What the exercise asks » Your answer must be the lines of the material below, exactly as written, from its first line through the line with "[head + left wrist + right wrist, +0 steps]", and no pictures.

Material to process »
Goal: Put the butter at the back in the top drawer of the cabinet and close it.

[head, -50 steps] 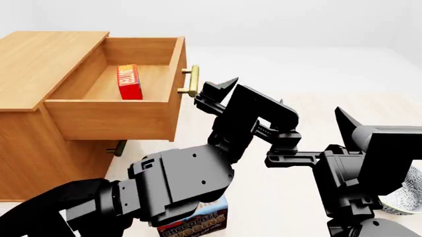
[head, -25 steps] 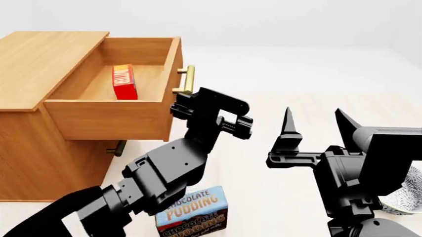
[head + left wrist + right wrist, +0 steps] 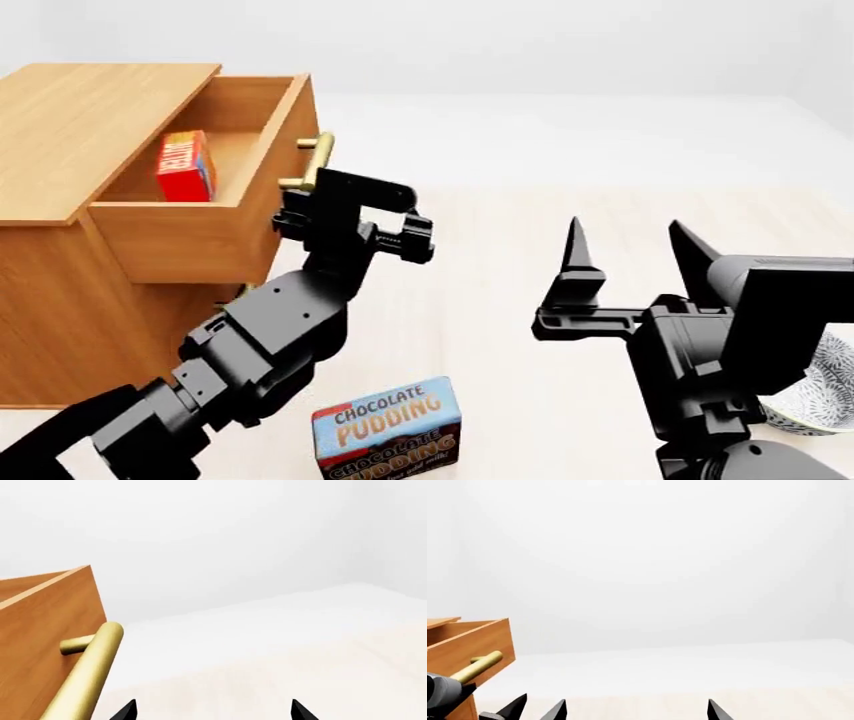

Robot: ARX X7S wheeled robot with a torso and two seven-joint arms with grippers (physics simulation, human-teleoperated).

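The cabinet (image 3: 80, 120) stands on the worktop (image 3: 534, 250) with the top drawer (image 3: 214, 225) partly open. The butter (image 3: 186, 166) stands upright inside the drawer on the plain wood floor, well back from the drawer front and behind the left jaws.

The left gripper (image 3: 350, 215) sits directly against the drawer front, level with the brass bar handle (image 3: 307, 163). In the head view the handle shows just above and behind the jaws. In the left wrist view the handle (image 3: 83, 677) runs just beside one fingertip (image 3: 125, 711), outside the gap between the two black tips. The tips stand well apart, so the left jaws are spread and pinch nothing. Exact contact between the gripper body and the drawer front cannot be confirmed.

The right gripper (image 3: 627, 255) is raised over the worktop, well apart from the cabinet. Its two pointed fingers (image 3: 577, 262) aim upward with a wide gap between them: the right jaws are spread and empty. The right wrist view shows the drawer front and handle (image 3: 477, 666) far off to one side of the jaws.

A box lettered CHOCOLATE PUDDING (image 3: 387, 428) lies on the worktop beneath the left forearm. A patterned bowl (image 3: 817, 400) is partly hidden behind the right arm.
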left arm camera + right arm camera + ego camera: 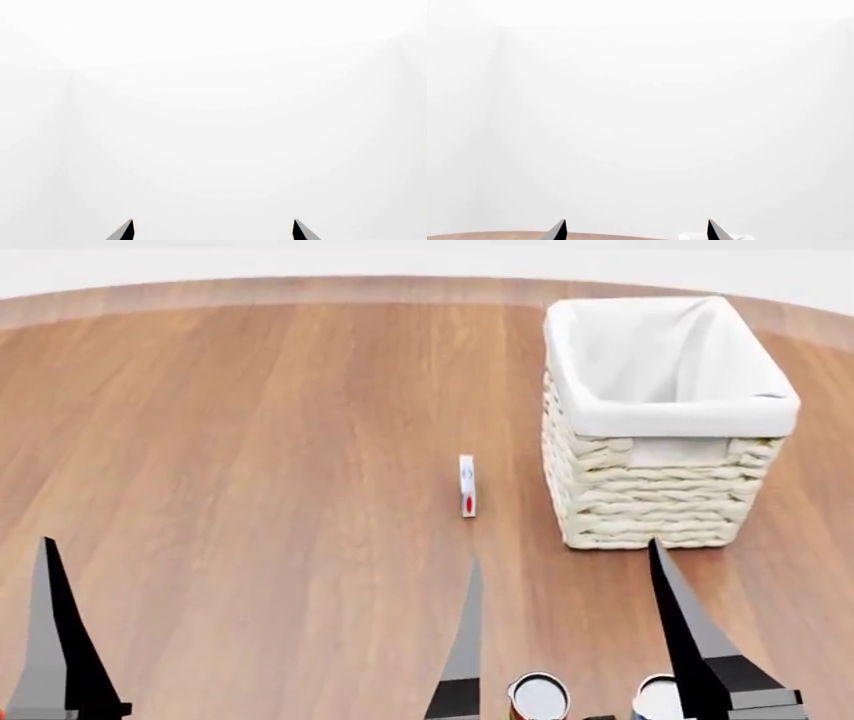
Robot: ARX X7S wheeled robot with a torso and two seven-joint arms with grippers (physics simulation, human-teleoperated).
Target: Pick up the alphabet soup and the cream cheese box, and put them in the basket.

Exercise solution »
Goal: Put the butter at the back in the top drawer of the cabinet and close it.

[head, -50 steps] 
[head, -25 steps] 
[head + left wrist + right wrist, +0 steps] 

The generated output is now complete.